Jerry Bell :verified_paw: :donor: :verified_dragon: :rebelverified:​

@JamesWNeal the ability to do that without getting into the code is somewhat limited. Mastodon makes you agree to the rules of the server your signing up to, so that would be the best place to put such a thing, IMO

JamesWNeal

@jerry OK, and is there a way to track that the prospective new user at least scrolls to the botom of the user agreement, or can they just click through? I'm guessing that even if there is, that's once again up to the administrator?

Jerry Bell :verified_paw: :donor: :verified_dragon: :rebelverified:​

@JamesWNeal the new account owner has to check a box acknowledging acceptance before proceeding, so the existence of an active account indicates they did acknowledge acceptance of the rules. Administrators can’t force people to read them, though.

JamesWNeal

@jerry Can administrators automatically send a "welcome" message to new users, something that not only reiterates the rules, but expands sufficiently to make certain the new user understands what they've just signed up for?

LionelB

@jerry

Thank you. That was a very helpful insight.
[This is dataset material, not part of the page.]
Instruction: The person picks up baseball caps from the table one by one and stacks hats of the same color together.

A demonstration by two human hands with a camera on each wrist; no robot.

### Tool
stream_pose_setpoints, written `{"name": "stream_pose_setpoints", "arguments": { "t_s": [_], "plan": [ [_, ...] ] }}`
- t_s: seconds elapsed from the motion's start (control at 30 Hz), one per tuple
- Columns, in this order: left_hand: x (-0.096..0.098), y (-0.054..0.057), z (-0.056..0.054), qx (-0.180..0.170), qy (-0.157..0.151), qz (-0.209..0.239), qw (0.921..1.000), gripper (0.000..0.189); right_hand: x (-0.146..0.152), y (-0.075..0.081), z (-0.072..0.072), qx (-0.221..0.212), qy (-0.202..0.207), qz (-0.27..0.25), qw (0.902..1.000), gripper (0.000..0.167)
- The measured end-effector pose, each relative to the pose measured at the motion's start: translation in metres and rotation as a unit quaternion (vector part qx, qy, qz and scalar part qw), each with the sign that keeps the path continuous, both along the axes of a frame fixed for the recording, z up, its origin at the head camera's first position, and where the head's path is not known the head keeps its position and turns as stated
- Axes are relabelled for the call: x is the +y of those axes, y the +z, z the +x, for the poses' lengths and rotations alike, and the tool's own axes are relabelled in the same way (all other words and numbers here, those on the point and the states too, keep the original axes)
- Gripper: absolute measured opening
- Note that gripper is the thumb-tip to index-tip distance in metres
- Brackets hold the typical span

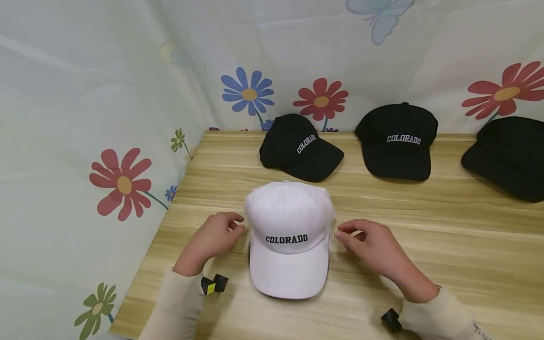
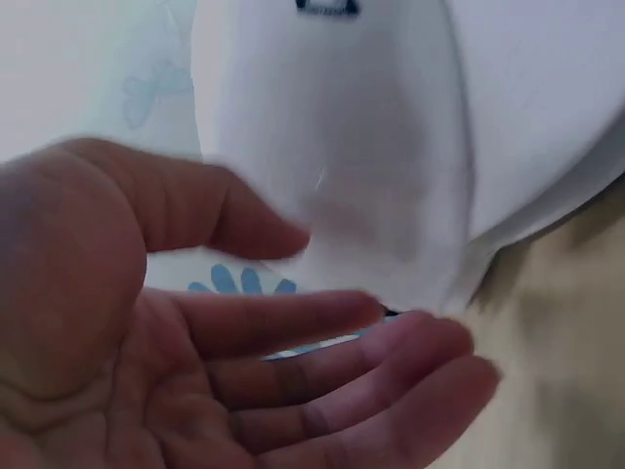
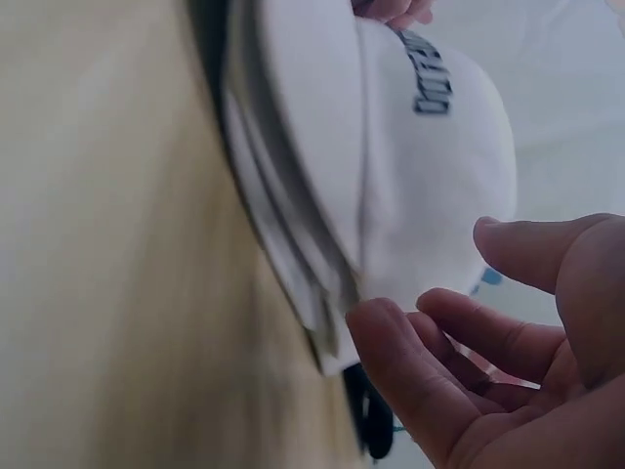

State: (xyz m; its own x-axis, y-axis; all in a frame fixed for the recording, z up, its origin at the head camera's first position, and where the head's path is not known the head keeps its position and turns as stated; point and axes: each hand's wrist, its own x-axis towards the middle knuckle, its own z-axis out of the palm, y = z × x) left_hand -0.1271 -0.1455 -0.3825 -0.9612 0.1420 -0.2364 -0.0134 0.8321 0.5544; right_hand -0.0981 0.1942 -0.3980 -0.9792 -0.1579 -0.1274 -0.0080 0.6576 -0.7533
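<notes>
A white baseball cap (image 1: 289,271) with dark COLORADO lettering sits on the wooden table, its brim facing me. Layered brim edges (image 3: 285,220) in the right wrist view show more than one white cap nested together. Beside the cap's left side is my left hand (image 1: 218,236), fingers loosely bent and thumb apart from them; the left wrist view shows nothing in its grasp. At the opposite side my right hand (image 1: 374,243) has its fingers and thumb spread near the crown, holding nothing. Whether any fingertip touches the fabric, I cannot tell.
Along the back of the table (image 1: 459,245) lie black caps: one tilted (image 1: 293,141), one facing forward (image 1: 399,123), and one cut off at the right edge (image 1: 510,151). A flower-printed curtain (image 1: 178,28) hangs behind and to the left.
</notes>
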Motion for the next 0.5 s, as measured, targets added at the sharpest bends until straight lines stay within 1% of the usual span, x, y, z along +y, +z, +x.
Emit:
{"name": "stream_pose_setpoints", "arguments": {
  "t_s": [0.13,0.23,0.33,0.5],
  "plan": [
    [-0.003,0.011,-0.02,0.014,0.015,-0.007,0.9998,0.04,0.005,0.012,-0.014,0.018,-0.004,0.015,0.9997,0.035],
    [-0.003,0.018,-0.035,0.026,0.014,-0.013,0.9995,0.04,0.01,0.019,-0.025,0.036,-0.004,0.017,0.9992,0.035],
    [-0.002,0.02,-0.051,0.039,0.007,-0.026,0.9989,0.04,0.014,0.026,-0.038,0.051,-0.006,0.019,0.9985,0.035],
    [0.006,0.017,-0.076,0.037,-0.001,-0.038,0.9986,0.041,0.015,0.036,-0.061,0.058,-0.01,0.008,0.9982,0.038]
  ]
}}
Two particular take aways are to encourage users who are targeted to switch to 'safe' instances.

Second, to look at safety enhancements which don't run counter to the distributed model.

Training, advice, resources, quarantine.

Andrzej

@jerry@infosec.exchange

however many times those block lists become polluted with the politics of the maintainers...
This wouldn't be such a problem imo, but from what I've seen they tend to get polluted more by the interpersonal beefing of people with, shall we say, 'big personalities'

Veda Dalsette

@jerry Blocking assholes is as much a daily chore for us as deleting political/commercial "give me money" emails. It's something we have to accept, because, like disease, they never go away entirely.

Don Holloway

@jerry i am grateful for the good work that you do.

Violet Rose

@jerry
"A major factor in your experience on the fediverse has to do with the instance you sign up to."

I completely agree. I rarely encounter harassing posts, and I know a significant factor is being with a small, actively-moderated instance.

Because the fediverse is dstributed among such a huge number of instances, moderation has to be a shared responsibility. Mastodon developers could do more to beef up moderation tools, but admins have a huge responsibility for what shows up in their space. Even with the most diligent moderation, users will have to take some action.

As a member of a marginalized group, the formula that has worked for me (so far) is choosing a great instance, communicating with the admin (who is very responsive), and accepting follow requests if I think the person jibes with my vibe, and blocking/reporting obvious trolls.

Crossing my fingers this keeps working for me.

@jerry
"A major factor in your experience on the fediverse has to do with the instance you sign up to."

I completely agree. I rarely encounter harassing posts, and I know a significant factor is being with a small, actively-moderated instance.

Because the fediverse is dstributed among such a huge number of instances, moderation has to be a shared responsibility. Mastodon developers could do more to beef up moderation tools, but admins have a huge responsibility for what shows up in their space. Even...

Jaz (IFTAS)

@jerry Reply controls and ability to block direct mentions from unknowns - with safe defaults - are dev work that needs effort but if prioritised at the platforms level would be hugely helpful to help people set up new accounts that are not wide open to abuse.

Most platforms do not allow blanket access to your inbox for direct comms and notifications. Most platforms offer some level of control over who can reply.

These are fundamental and need funding and love to make it happen here.

Skjeggtroll

@jerry

"Is it the instance administrator's fault for not blocking troll instances/troll accounts?"

Wasn't that how it worked on Usenet? Usenet providers were expected to accept and handle abuse complaints against its users, and if they failed, the community of News admins could declare a UDP (Usenet Death Penalty / i.e. defederation) against that provider.

Relationships between users and providers were more substantial and less easily replaced, so providers could put more force behind

Skjeggtroll

@jerry

it when demanding that their users behaved, and providers could also usually directly tie a Usenet post to a specific, identifiable person -- a particular student or employee, or a particular customer.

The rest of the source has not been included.